**Data for the task:**
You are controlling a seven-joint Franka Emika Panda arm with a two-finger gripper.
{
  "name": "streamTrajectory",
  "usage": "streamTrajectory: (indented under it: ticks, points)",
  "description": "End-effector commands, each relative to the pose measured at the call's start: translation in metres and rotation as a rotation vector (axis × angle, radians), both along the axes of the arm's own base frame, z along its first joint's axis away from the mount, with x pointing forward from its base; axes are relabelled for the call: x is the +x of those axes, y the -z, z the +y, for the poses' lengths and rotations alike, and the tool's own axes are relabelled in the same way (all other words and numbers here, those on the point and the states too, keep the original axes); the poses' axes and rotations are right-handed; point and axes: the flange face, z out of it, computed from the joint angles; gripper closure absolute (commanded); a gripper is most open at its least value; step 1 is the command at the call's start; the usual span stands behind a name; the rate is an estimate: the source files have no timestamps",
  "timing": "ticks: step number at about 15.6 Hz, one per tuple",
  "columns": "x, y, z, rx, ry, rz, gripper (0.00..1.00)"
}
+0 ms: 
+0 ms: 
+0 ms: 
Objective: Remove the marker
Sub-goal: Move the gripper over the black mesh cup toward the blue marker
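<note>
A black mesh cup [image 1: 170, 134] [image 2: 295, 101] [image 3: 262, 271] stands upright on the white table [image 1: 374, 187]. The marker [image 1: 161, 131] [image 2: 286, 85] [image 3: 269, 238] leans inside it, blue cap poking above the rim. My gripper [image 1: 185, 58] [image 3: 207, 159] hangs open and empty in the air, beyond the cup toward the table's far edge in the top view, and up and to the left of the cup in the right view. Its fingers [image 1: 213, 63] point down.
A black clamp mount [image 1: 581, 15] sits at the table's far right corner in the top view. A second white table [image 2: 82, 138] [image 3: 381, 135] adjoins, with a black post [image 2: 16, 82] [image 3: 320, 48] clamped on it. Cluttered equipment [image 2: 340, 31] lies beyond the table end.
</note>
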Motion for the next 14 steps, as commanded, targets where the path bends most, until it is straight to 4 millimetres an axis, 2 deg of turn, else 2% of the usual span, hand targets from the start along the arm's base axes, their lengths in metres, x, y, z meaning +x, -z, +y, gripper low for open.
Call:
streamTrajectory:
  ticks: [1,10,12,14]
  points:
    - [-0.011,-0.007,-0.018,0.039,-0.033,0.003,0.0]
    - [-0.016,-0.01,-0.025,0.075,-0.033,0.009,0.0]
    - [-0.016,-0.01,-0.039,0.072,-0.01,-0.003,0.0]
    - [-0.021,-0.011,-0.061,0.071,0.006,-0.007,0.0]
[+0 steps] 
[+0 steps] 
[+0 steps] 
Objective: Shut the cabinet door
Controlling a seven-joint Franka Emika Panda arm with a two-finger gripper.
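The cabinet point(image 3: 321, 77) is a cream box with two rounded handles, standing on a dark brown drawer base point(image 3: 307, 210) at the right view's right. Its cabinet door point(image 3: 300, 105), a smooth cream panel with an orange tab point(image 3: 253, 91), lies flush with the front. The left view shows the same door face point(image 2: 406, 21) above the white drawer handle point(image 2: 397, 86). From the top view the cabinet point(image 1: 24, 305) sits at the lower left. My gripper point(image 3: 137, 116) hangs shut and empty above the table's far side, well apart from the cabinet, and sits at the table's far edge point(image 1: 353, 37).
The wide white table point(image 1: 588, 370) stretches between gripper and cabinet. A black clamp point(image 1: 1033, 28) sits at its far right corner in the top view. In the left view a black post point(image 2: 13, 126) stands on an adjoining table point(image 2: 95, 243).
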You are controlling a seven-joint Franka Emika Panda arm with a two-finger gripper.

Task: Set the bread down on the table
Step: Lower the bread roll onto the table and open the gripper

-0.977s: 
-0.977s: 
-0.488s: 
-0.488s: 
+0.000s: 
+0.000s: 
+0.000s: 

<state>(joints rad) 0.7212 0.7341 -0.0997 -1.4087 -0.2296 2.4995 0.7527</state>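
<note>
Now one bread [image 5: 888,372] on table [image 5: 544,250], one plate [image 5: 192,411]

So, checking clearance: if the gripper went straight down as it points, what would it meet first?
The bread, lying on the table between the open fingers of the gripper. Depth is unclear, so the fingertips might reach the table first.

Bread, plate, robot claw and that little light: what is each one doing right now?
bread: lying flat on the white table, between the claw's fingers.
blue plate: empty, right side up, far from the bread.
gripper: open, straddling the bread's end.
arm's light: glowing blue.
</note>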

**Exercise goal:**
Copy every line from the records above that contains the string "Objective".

**Response to this task:**
Objective: Remove the marker
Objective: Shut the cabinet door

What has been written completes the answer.